# Exercise aim:
Across the records below, how many lines include the string "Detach"? Respond with the number only.

Stored data:

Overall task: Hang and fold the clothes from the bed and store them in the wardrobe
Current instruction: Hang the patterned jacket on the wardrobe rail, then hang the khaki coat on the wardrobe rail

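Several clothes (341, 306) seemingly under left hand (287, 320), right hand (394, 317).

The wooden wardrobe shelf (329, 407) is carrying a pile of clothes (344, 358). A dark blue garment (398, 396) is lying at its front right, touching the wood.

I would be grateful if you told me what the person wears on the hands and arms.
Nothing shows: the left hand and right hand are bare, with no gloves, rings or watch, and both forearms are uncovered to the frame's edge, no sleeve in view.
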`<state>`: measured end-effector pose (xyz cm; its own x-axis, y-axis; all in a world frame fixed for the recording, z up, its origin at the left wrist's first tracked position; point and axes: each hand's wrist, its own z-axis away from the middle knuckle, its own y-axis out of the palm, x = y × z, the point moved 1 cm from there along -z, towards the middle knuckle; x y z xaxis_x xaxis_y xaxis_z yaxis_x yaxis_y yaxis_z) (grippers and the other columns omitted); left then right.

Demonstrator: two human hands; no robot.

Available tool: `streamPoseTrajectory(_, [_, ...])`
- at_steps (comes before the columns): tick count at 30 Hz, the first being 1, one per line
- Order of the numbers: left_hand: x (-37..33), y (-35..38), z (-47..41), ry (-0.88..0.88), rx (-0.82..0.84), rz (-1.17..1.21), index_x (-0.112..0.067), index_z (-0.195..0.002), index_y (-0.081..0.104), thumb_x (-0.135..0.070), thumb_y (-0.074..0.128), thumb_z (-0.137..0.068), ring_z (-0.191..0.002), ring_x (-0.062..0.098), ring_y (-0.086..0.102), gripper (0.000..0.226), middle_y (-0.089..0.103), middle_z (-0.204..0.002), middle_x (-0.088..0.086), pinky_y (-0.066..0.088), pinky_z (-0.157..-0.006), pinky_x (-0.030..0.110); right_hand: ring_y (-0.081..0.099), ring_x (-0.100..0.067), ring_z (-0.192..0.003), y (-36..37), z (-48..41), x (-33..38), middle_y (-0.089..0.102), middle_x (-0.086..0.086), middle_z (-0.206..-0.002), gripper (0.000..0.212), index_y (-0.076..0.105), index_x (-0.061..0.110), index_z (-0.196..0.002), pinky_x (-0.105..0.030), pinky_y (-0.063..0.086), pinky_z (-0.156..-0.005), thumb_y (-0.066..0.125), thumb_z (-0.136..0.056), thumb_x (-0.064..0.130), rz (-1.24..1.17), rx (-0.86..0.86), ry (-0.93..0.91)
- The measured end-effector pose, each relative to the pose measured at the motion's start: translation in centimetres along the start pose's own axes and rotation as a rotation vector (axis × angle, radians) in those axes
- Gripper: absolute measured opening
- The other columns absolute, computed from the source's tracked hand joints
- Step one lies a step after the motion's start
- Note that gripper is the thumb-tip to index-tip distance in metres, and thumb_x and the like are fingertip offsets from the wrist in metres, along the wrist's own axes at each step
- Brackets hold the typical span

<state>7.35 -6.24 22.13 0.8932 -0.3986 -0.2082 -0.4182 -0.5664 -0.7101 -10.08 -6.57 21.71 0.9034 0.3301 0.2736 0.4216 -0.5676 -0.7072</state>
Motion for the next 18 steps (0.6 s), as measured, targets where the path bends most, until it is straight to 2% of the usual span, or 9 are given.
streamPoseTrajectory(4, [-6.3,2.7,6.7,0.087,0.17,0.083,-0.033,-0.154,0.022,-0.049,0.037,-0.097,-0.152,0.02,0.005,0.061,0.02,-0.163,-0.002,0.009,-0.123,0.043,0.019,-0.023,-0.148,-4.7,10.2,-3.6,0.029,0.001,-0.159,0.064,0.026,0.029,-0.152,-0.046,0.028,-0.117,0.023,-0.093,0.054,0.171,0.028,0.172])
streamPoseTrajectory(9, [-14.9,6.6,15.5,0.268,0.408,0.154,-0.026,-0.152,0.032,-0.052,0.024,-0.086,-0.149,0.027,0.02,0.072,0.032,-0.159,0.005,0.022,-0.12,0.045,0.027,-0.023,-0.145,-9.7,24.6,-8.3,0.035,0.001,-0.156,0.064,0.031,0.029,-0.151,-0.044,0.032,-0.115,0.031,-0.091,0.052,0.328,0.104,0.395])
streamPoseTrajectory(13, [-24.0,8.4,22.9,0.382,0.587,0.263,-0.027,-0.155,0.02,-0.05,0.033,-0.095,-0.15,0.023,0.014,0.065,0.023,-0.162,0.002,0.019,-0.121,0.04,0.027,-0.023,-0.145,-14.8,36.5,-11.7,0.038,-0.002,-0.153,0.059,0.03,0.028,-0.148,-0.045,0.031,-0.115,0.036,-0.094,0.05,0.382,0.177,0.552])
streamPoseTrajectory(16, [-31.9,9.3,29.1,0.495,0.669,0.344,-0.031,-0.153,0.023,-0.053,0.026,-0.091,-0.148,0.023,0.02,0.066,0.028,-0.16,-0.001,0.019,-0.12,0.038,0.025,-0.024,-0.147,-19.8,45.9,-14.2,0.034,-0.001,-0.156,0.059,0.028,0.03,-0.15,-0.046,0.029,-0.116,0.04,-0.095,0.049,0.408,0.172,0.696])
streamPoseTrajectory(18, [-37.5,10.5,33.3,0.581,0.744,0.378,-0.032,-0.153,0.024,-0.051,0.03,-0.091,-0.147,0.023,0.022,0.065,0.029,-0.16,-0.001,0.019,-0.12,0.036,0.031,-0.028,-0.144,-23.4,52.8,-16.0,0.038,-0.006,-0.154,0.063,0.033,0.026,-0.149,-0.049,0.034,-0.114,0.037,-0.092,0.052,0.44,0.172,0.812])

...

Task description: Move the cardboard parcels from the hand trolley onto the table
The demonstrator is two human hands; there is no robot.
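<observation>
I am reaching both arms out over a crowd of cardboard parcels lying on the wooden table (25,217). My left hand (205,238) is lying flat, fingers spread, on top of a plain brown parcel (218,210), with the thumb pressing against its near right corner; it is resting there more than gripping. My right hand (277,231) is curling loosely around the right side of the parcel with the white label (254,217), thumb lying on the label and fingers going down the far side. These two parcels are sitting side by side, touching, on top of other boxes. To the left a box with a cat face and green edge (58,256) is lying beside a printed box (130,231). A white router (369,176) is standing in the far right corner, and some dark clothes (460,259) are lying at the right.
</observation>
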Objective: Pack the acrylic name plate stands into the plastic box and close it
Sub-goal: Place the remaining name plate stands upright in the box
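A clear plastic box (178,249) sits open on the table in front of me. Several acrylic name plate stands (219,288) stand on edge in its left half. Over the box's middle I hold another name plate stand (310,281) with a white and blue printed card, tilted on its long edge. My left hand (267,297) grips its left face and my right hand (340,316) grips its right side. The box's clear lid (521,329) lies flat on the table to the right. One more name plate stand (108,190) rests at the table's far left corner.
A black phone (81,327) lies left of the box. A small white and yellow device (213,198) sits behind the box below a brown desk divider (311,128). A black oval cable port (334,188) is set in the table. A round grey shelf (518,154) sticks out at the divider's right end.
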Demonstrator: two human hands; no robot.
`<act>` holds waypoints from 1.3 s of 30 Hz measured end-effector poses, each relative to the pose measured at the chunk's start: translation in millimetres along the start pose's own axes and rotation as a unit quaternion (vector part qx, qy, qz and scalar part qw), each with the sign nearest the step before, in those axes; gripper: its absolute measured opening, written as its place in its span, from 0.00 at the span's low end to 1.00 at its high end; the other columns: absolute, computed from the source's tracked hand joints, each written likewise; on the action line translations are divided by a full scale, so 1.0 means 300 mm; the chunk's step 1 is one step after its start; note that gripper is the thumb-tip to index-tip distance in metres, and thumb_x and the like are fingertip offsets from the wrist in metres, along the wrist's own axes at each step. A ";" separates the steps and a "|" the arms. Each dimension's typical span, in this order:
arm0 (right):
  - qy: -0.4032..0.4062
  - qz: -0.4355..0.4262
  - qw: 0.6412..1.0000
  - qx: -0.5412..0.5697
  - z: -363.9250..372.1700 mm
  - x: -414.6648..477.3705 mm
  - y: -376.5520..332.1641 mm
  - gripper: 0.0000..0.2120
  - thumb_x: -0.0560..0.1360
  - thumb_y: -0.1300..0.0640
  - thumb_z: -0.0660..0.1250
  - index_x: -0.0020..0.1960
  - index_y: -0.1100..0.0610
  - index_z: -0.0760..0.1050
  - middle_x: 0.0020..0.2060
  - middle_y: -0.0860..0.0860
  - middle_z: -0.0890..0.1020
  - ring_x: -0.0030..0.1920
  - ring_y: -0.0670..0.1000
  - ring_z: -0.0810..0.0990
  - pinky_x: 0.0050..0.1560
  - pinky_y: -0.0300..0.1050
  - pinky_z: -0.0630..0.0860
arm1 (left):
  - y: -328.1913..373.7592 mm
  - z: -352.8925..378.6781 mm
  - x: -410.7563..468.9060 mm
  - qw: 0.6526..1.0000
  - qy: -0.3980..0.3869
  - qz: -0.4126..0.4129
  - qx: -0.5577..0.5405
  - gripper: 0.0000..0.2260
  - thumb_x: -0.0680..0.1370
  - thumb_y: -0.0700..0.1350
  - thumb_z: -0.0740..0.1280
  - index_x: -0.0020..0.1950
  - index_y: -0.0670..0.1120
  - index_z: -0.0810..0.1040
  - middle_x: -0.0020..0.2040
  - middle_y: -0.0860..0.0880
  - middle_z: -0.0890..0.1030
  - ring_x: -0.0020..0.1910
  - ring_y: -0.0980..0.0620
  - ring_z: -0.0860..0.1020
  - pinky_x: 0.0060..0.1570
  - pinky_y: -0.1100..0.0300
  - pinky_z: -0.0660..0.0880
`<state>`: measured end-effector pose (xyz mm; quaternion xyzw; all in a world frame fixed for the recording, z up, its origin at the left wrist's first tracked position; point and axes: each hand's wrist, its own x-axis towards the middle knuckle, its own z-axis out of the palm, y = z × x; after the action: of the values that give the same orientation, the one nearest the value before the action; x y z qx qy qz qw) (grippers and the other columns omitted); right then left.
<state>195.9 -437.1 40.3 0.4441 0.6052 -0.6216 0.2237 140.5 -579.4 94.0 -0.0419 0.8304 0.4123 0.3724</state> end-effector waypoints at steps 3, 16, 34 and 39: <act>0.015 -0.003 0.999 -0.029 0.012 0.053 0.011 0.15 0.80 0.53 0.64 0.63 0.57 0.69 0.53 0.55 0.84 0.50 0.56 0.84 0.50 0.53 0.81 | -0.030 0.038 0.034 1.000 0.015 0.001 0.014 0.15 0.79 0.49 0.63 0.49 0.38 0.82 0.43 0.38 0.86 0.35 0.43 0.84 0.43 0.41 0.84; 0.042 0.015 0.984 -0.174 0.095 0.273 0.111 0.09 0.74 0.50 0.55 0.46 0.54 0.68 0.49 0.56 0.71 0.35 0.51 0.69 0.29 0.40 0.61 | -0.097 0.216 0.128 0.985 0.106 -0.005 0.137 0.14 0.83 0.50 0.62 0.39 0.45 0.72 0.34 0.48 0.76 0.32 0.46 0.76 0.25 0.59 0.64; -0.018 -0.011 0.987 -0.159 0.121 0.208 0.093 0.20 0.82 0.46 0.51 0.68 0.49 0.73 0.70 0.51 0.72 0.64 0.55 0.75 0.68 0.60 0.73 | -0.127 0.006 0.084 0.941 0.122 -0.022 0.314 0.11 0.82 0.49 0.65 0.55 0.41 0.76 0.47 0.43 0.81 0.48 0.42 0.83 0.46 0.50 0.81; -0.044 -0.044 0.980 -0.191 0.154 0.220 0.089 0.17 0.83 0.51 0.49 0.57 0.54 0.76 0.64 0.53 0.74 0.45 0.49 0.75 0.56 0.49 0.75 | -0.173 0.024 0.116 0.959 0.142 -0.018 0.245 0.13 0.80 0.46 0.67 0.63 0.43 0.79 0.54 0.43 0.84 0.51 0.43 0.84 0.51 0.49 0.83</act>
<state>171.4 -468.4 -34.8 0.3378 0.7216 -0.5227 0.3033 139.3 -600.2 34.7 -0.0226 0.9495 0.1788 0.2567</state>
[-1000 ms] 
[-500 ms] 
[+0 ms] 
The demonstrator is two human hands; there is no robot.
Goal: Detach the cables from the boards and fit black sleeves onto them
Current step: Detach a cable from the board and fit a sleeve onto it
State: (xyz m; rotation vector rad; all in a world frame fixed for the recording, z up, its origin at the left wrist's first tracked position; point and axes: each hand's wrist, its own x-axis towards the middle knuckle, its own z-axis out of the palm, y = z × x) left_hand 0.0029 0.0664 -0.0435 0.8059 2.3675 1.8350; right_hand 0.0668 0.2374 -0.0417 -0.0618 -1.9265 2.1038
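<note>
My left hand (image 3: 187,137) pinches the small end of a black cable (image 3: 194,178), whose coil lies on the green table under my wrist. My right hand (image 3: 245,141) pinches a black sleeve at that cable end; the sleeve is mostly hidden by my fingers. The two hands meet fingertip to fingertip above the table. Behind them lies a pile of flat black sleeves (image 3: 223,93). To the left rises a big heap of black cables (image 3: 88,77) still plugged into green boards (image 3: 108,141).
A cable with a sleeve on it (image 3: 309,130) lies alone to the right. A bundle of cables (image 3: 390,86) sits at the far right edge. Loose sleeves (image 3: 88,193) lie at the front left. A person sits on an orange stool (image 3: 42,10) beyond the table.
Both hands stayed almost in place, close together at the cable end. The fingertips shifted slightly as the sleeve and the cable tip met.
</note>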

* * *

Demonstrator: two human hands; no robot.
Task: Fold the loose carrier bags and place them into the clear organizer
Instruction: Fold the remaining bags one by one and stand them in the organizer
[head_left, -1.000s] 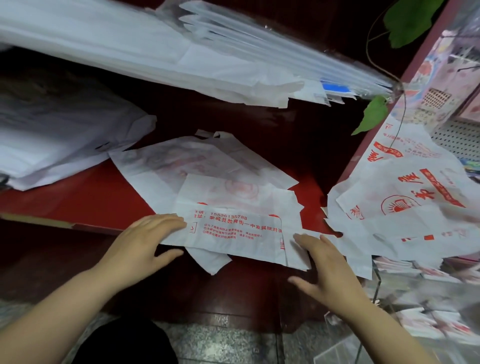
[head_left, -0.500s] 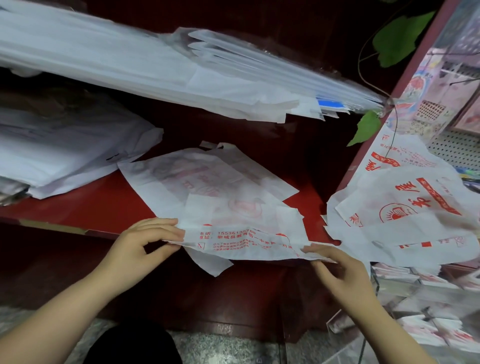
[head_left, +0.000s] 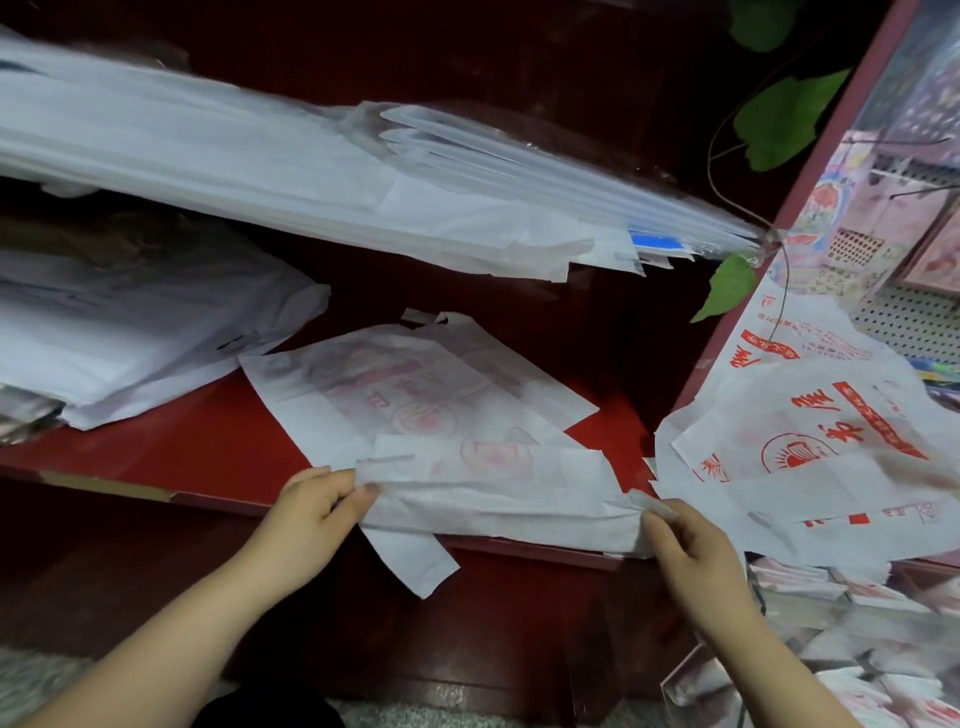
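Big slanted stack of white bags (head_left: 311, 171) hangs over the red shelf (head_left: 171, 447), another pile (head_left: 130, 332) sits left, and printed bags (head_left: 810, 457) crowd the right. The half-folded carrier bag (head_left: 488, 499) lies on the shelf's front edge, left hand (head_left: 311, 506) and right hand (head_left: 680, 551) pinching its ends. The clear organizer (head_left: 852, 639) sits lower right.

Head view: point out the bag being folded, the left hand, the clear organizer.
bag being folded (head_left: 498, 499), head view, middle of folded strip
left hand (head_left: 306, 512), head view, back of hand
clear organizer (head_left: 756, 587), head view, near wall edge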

# Response:
2